> [EXERCISE DESCRIPTION] What you return should match the data word for word, minus the images.

> [SOURCE MATERIAL]
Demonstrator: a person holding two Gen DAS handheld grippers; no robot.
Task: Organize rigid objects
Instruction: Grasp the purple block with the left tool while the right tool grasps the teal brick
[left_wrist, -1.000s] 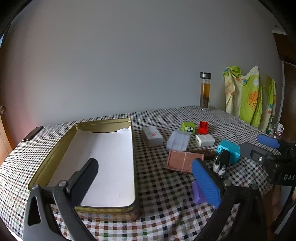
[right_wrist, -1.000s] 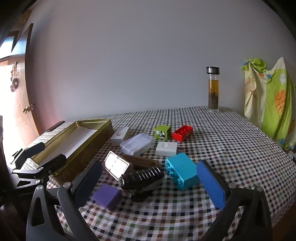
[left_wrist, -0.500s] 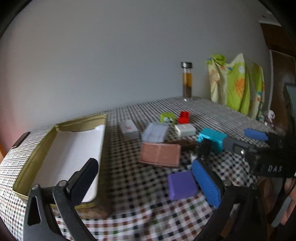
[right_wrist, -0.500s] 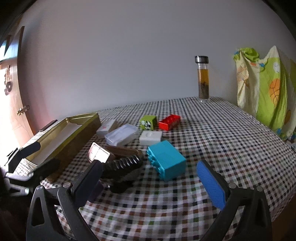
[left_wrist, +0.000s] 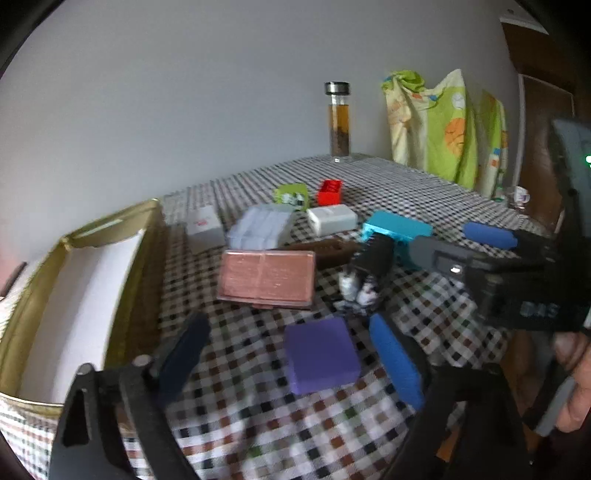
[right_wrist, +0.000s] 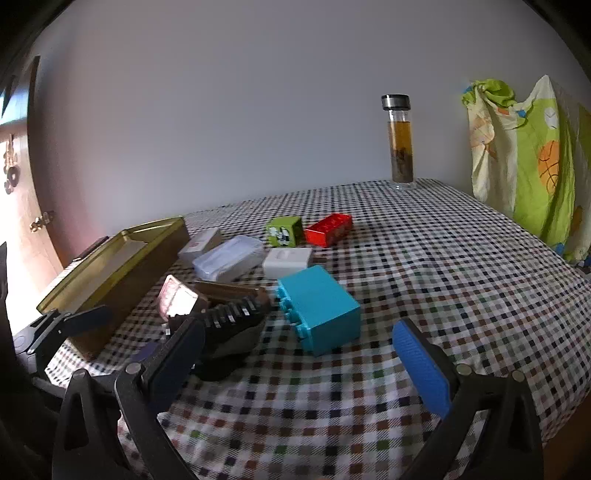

> [WRITTEN REPLY]
Demonstrator: a person holding two Gen DAS handheld grippers; no robot.
Task: Organize rigid objects
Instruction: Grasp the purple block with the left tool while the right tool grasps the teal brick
[left_wrist, -1.000s] 
[right_wrist, -1.000s] 
[left_wrist, -0.500s] 
[right_wrist, -0.500s] 
[left_wrist, +0.000s] 
[right_wrist, +0.000s] 

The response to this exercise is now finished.